"Bullet Points," "23 Grams," and "Joseph K."

Bullet Points

Soldiers in gray green uniforms that blended with the early morning fog prodded the naked women down off the truck with machine guns and rifles. “Who are we fighting?” asked a farmer who stopped his wagon to watch the firing squad form up. Everything that wasn’t predator was prey. I pressed myself further into the background. The women kept their arms crossed over their breasts, modest to the very end.

 


 

23 Grams

Yahweh beckons me forward. Don’t make eye contact, I remind myself. I live in fear of losing my crap job and never finding another one so good. A choir of angels arranged in rows by rank are humming hymns in the background. I grew up attended by key figures from the Bible. Now, as I approach along a dark country road, my soul weighs a pitiable 23 grams. I was stupid to ever think it wouldn’t.

 


 

Joseph K.

One evening he stood in front of a lighted shop window studying the inventive position the Kama Sutra calls the Milk and Water Embrace. If he had only had the nerve to invest, there was a fortune to be made in ladies undergarments.
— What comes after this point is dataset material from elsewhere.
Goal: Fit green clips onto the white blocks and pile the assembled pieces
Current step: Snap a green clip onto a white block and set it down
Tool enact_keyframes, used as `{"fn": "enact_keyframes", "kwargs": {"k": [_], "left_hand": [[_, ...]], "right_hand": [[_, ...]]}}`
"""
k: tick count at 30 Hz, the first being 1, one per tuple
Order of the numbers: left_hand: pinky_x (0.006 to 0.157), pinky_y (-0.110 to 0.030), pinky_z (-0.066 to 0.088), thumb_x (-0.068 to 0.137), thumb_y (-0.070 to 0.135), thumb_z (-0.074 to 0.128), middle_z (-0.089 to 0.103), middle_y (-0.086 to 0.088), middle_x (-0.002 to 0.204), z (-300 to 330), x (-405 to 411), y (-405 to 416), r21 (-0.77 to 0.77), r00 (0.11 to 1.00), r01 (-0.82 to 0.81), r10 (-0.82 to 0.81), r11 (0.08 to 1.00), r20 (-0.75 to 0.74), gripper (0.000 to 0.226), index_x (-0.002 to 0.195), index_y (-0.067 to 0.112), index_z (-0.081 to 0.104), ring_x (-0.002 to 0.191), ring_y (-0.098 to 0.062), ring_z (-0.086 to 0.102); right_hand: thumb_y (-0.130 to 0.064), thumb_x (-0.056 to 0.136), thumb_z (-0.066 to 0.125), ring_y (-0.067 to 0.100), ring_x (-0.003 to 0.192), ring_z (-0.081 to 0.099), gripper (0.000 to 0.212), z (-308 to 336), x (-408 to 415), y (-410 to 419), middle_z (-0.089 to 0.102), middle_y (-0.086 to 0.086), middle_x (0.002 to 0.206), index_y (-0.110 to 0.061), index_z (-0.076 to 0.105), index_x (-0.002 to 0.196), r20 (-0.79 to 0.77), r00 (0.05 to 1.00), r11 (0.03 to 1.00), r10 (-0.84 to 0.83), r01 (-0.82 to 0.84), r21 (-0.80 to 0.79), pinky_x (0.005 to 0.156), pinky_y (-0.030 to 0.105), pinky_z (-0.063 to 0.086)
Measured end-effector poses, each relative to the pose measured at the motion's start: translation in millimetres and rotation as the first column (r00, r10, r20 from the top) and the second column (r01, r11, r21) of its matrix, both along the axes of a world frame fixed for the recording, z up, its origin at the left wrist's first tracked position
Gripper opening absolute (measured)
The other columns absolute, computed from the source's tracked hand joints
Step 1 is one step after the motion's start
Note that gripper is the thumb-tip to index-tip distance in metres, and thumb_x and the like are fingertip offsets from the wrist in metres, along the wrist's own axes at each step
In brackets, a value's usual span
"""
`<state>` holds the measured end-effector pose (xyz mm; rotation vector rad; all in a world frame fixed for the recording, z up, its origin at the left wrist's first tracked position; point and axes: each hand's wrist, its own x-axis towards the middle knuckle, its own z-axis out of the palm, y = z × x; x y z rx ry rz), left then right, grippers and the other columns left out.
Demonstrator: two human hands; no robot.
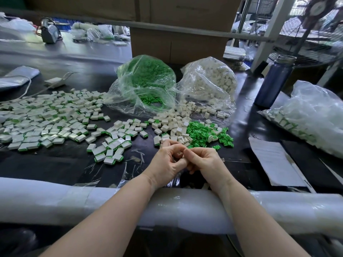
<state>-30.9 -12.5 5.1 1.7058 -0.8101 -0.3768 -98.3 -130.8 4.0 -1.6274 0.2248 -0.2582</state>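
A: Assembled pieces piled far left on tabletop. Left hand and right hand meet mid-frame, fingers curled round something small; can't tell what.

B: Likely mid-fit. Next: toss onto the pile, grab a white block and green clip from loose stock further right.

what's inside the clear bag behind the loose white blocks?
The right-hand clear bag holds white blocks, some spilling from its open mouth toward the table. Its lower layers and bottom are hidden by crumpled plastic and the blocks on top.
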Motion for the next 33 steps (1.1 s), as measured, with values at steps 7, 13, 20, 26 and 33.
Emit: {"fn": "enact_keyframes", "kwargs": {"k": [7,13,20,26,33], "left_hand": [[0.079,-0.024,0.046,0.083,-0.001,0.060,0.043,-0.011,0.108,-1.0,-0.2,-0.4,0.034,0.997,0.016,-0.018,0.999,0.070,0.016,0.083,0.015,0.061,0.090,-0.018,0.048],[0.079,-0.028,0.048,0.083,-0.002,0.058,0.042,-0.012,0.107,-2.8,0.3,-1.6,0.039,0.996,0.025,-0.028,0.999,0.087,0.018,0.082,0.016,0.059,0.084,-0.020,0.049],[0.073,-0.015,0.045,0.083,-0.001,0.058,0.041,-0.006,0.105,-3.7,0.6,-1.8,0.048,0.995,0.030,-0.035,0.998,0.096,0.015,0.085,0.014,0.060,0.079,-0.011,0.047],[0.066,-0.021,0.052,0.086,0.007,0.062,0.042,-0.014,0.114,-2.0,0.9,-1.0,-0.015,0.999,-0.039,0.039,0.999,-0.003,0.009,0.091,-0.001,0.062,0.076,-0.019,0.053],[0.064,-0.014,0.048,0.086,0.006,0.062,0.045,-0.012,0.111,-2.9,2.0,-2.3,0.025,0.997,-0.060,0.059,0.998,0.043,0.012,0.093,-0.004,0.064,0.075,-0.017,0.050]], "right_hand": [[-0.013,0.087,0.060,0.008,0.047,0.051,0.022,1.2,-1.0,-0.5,0.059,0.003,0.053,-0.010,0.070,0.068,0.004,1.000,1.000,-0.022,0.022,0.015,0.045,0.017,0.043],[-0.013,0.086,0.062,0.009,0.047,0.050,0.021,0.7,-0.6,-1.0,0.059,0.005,0.055,-0.008,0.071,0.068,0.003,0.999,0.999,-0.038,0.038,0.008,0.045,0.017,0.042],[-0.011,0.087,0.061,0.007,0.045,0.051,0.022,1.0,-1.1,-0.8,0.059,0.002,0.051,-0.007,0.070,0.066,0.023,0.998,0.999,-0.053,0.053,0.005,0.044,0.016,0.041],[-0.022,0.081,0.065,0.018,0.062,0.065,0.022,-0.5,0.8,1.8,0.069,0.008,0.068,-0.001,0.070,0.087,0.077,0.990,0.993,-0.116,0.117,0.000,0.057,0.026,0.056],[-0.003,0.077,0.071,0.008,0.068,0.056,0.020,-0.2,-0.5,-2.6,0.064,0.000,0.074,-0.020,0.065,0.070,0.157,0.965,0.922,-0.211,0.250,-0.296,0.066,0.016,0.046]]}}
But some people are born to juggle spinning plates on sticks and others to fill sandbags. He went off to an address that didn’t exist. Beneath his black derby, nothing was ever the way it is.

 

 

Howie Good

Howie Good is the author of The Dark, a poetry collection just released by Sacred Parasite, a Berlin-based publisher. He co-edits the online journal UnLost, dedicated to found poetry.